Hybrid SSD/HDD architecture
We use a hybrid SSD/HDD caching storage architecture for our FMADIO10 and FMADIO20 10G line rate packet capture devices. This enables a cost effective way to get full 10G line rate capture with massive storage but there is a compromise, and that is reduced sustained 24/7 capture performance.
We beleive very few systems require sustained 10Gbps running 24/7 and if that is your requirement, there are plenty of other vendors who sell these kinds of crazy expensive very large and heavy capture devices. We focus on applications where the total capture size within a 24 hour period is less than 16TB. The calculation for that is 16TB / 24Hours =~ 1.5Gbps. That being said, we do capture sustained full 10Gbit line rate for bursts of up to 1TB at a time (yes capitial T for Terabyte).
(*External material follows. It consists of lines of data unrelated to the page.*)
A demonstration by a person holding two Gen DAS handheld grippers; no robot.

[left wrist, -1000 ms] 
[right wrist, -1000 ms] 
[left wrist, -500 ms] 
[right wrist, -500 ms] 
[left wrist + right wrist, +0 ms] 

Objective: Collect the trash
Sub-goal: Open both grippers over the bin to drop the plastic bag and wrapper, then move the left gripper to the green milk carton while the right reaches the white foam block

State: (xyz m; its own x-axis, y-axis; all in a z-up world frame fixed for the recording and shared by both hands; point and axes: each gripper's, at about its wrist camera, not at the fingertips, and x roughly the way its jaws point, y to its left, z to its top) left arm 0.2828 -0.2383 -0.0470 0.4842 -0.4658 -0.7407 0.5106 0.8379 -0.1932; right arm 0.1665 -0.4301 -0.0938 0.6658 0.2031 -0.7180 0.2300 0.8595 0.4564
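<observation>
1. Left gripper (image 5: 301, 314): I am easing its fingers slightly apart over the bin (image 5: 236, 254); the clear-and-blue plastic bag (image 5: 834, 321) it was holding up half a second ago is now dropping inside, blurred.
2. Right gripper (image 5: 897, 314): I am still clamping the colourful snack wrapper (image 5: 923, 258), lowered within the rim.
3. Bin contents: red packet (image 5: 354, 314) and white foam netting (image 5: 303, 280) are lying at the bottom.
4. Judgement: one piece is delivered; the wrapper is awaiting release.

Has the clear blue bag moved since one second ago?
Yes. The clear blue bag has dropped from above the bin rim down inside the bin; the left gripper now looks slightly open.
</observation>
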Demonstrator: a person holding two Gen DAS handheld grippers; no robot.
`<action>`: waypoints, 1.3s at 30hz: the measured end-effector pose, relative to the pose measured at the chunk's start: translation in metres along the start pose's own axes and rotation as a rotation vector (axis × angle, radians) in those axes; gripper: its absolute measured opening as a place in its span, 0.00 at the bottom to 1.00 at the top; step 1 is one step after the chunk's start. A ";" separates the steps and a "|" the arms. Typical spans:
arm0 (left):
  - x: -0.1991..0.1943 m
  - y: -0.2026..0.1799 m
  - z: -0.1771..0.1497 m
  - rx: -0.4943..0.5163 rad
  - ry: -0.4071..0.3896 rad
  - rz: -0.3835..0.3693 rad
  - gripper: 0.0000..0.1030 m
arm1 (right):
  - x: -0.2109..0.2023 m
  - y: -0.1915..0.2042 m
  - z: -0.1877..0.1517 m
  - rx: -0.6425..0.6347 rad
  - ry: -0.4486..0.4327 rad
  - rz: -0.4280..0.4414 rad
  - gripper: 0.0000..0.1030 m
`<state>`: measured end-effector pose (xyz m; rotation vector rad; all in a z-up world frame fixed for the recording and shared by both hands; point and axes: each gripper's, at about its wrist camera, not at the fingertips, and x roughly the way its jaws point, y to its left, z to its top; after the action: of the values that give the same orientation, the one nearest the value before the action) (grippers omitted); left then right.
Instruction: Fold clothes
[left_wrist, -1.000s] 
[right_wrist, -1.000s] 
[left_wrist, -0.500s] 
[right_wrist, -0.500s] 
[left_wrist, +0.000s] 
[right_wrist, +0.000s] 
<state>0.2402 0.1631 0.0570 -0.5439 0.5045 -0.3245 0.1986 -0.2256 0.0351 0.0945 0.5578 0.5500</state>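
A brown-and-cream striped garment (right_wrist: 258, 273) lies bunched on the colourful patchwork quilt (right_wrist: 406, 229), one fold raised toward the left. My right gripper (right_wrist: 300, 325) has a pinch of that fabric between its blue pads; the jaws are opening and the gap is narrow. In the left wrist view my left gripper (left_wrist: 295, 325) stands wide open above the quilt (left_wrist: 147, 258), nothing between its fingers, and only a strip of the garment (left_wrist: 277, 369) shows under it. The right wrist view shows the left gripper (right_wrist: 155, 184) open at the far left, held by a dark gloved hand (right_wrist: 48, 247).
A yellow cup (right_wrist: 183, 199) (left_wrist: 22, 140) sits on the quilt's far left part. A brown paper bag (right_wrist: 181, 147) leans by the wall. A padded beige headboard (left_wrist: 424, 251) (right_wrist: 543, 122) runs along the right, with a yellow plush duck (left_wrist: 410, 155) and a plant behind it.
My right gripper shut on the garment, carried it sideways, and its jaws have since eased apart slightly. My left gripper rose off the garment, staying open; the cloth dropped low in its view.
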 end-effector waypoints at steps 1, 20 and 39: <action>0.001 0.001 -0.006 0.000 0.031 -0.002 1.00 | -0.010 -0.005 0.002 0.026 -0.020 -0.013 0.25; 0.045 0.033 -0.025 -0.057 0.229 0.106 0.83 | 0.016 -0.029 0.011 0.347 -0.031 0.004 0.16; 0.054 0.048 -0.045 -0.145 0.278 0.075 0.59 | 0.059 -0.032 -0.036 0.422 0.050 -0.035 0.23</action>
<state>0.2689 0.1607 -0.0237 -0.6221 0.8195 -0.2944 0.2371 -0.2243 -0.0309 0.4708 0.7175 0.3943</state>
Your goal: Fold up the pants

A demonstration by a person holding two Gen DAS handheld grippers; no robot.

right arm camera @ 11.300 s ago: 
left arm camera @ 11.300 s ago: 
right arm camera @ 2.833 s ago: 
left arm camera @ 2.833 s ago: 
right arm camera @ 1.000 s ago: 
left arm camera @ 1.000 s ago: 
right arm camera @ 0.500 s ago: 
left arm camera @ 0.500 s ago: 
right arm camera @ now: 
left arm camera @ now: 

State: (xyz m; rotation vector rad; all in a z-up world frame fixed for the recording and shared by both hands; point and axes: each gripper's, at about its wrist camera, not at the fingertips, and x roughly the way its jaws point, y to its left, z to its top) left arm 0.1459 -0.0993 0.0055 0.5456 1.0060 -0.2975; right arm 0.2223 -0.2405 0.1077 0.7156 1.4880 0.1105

Remember that 16TB / 10Gbps == 12800sec, 12800sec == 213min and 213 min == 3.5 hours. Meaning if your really doing 10Gbps line rate, all 16TB of the storage is consumed in just under 3.5 hours... that's a hell of alot of data!
RAID0 Sustained Performance
For applications that demand high throughput 24/7 sustained capture we recommend configuring the HDD in a RAID0 mode.
We have rated the system`s 24/7 sustained capture rate at just under 4 Gbps in a RAID0 HDD configuration. As there is additional overhead for each packet that includes timestamp, port and other information, it increases the total required HDD write bandwidth. Thus the capture rate is slightly lower than the real disk throughput.
However there is an interesting behavior, as seen in the screenshot below. You`ll notice the cache usage rockets way up to over 400GB at 7am in the morning, during a 24H sustained long run test. Its a rather peculiar observation, but thanks to our outstanding user interface it is simple to observe and monitor.
Is your HDD slowing down?
Its a some what dirty little secret HDD vendors all know about but its rarely discussed, especially in a market thats dominated by ultra fast SSD`s. The secret is HDD`s throughput degrades the closer the drive head moves towards the center of the disk. For example, data on the outer edge of the platter has a higher read/write bandwidth than a location near the center.
Its a problem because if your building a home grown packet capture system and benchmark a single HDD at 1.2Gbps throughput and extrapolate to target 10Gbps capture to disk. e.g. 10Gbps / 1.2Gbps = 8.3 thus a 9 disk RAID0 array will capture your full 10Gbps line rate. Its actually a completely incorrect calculation, as you need to use the minimum throughput observed across the entire disk - not the average.
The above screenshot shows our RAID0 write bandwidth over the entire span of the 16TB array. From the graph its very clear the outer edge of the disk is around 6Gbps write throughput, while near the end of the disk it drops by almost half to just above 3Gbps. Thus if you budgeted for a 9 disk array expecting full 10Gbps capture to disk, you`re real write bandwidth at the end of the disk is half that and likely around the 5Gbps mark!
Summary
Cache is a beautiful thing. The HDD performance variability is fixed by our 1TB of high speed cache! The system clearly caches any HDD write bandwidth delta e.g. the last 2TB of the HDD array. After the disk head moves to the outer rings the disk, write speed increases and cache utilization drops to 0. Just one more advantage of our hybrid SSD/HDD capture systems.
The sweet spot for our 10G packet sniffer is short sustained 10Gbps line rate bursts lasting up to 1TB in length, with sustained long run 24/7 capture rates at the 2.5-4.0 Gbps mark depending on RAID5/RAID0 setup.